A questão é que normalizamos não ligar mais na pizzaria do bairro, não aceitar o tempo de ócio, não aguardar o Jornal Nacional no fim do dia para receber as notícias apuradas, não brincar por brincar, não comer por comer, não ver filme porque gostamos, não ler porque é um hobby, não praticar esportes pelo bem-estar, não realizar uma atividade sem ter outra sobreposta (muitas vezes, mediada pelo vício em telas). E mesmo que a tecnologia tenha, sim, os seus benefícios, soa como se todos nós tivéssemos aceito os termos e condições de uso da existência em dois mil e vinte e algo sem entender ou se questionar do básico. Por isso, foi tão fácil cair na armadilha do capitalismo tardio e 1) monetizar a própria rotina; 2) escancarar a intimidade; 3) fingir que somos especialistas-atletas-profissionais-humanos perfeitos em tudo o que fazemos.
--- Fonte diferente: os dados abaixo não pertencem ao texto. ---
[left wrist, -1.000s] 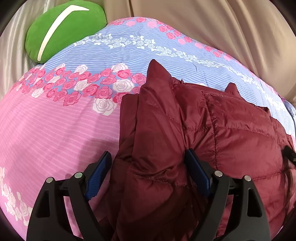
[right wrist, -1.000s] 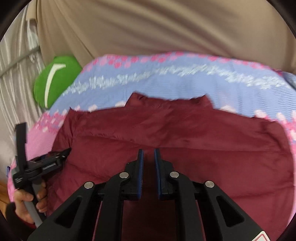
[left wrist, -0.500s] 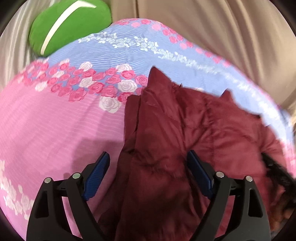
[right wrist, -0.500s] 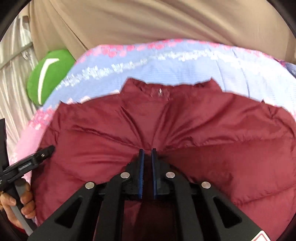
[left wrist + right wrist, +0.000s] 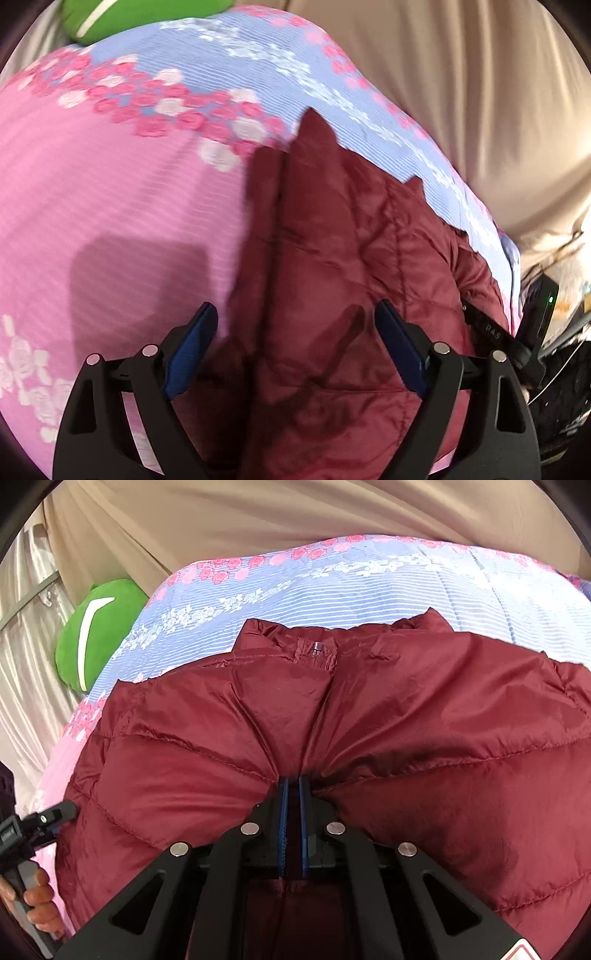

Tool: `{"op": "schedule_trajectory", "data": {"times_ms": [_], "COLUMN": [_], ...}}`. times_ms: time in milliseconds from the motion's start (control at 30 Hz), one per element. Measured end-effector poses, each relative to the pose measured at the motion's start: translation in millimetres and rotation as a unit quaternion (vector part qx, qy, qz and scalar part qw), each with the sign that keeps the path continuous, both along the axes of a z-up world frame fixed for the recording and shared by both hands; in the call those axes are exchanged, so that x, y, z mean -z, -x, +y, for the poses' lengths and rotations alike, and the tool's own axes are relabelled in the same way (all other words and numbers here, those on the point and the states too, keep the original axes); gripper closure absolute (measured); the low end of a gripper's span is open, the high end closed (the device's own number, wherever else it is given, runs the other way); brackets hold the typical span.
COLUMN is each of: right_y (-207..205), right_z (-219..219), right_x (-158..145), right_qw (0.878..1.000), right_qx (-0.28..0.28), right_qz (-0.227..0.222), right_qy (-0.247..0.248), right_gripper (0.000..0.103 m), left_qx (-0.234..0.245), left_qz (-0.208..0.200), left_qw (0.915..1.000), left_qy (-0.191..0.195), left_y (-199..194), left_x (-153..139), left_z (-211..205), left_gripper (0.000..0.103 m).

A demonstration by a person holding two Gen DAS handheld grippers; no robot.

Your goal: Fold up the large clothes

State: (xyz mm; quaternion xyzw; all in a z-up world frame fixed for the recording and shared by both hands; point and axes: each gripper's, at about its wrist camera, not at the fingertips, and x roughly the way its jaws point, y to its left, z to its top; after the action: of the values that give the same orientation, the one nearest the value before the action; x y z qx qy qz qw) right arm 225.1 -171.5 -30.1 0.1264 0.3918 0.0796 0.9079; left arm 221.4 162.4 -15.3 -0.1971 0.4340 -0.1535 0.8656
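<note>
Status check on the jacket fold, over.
Right tongs shut on the maroon puffer jacket, fabric pinched at mid-front. Left tongs open over the jacket's side edge. Jacket flat on the floral bedsheet. Nothing in the way.

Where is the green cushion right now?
The green cushion sits at the far left corner of the bed, beyond the jacket, against the curtain in the right wrist view.
</note>
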Motion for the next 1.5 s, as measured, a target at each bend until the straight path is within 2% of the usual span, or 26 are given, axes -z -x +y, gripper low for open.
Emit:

But I hate to break it to you: não somos – talvez daí venha o cansaço.
Na Dazed, Thom Waite fez um texto ótimo sobre como até as listas de Letterbox viraram um grande show de quem é mais cult que quem, e porque o filme do diretor-que-ninguém-assistiu-só-você é melhor do que aquele já mainstream produzido pela A24. Fazer listas de melhores coisas (para ver, comer, ler, conhecer) é bastante comum na cultura e no jornalismo desde os anos 1950, mas tudo hoje tem esse fundo de intenção, tudo é por causa da #trend. Deixamos a despretensiosidade lá atrás. É triste perceber que desde “o filme da vez” até as relações de amizade são feitas por algum ganho sócio-digital.
A sociedade, em geral, me parece em fuga das complexidades que nos tornam humanos: dos erros, das sombras, das dicotomias. Todo mundo finge que está bem, que o mundo acabando não nos atinge, que o trauma da pandemia foi sanado… Vivemos performando nossas projeções ideais do “si mesmo”, enquanto rasgamos nosso pacto pessoal com a moral e a ética que nos fundamenta. Estamos à beira do abismo entre a psicopatia e o surto coletivo, mas precisamos garantir que, ao menos, tudo seja filmado – contém ironia.
Caso queria emburacar no assunto…
(Livro) Sociedade do Cansaço, Byung-Chul Han
(Livro) Agonia do Eros, Byung-Chul Han
(Livro) A Reinvenção da Intimidade, Christian Dunker
(Livro) 1984, George Orwell
(Livro) Os Despossuídos, Ursula K. Le Guin
(Filme) Sweat, Magnus von Horn – tem na Mubi
(Filme) Reality+, Coralie Fargeat – tem na Mubi
(Filme) Ingrid Goes West, Matt Spicer – tem no Prime Video
(Filme) Mainstream, Gia Coppola – tem para alugar na Apple TV+
(Podcast) Intimidades Sintéticas, Vibes em Análise – escute aqui
Que texto, querida. Obrigada por esse respiro <3
Excelente reflexão! Sempre penso em como a presença nas redes foi se tornando aos poucos, um medidor de sucesso quase que obrigatório e hoje se transformou, para mim, nessa pandemia atual causadora da exaustão que nos atravessa em todas as camadas do cotidiano.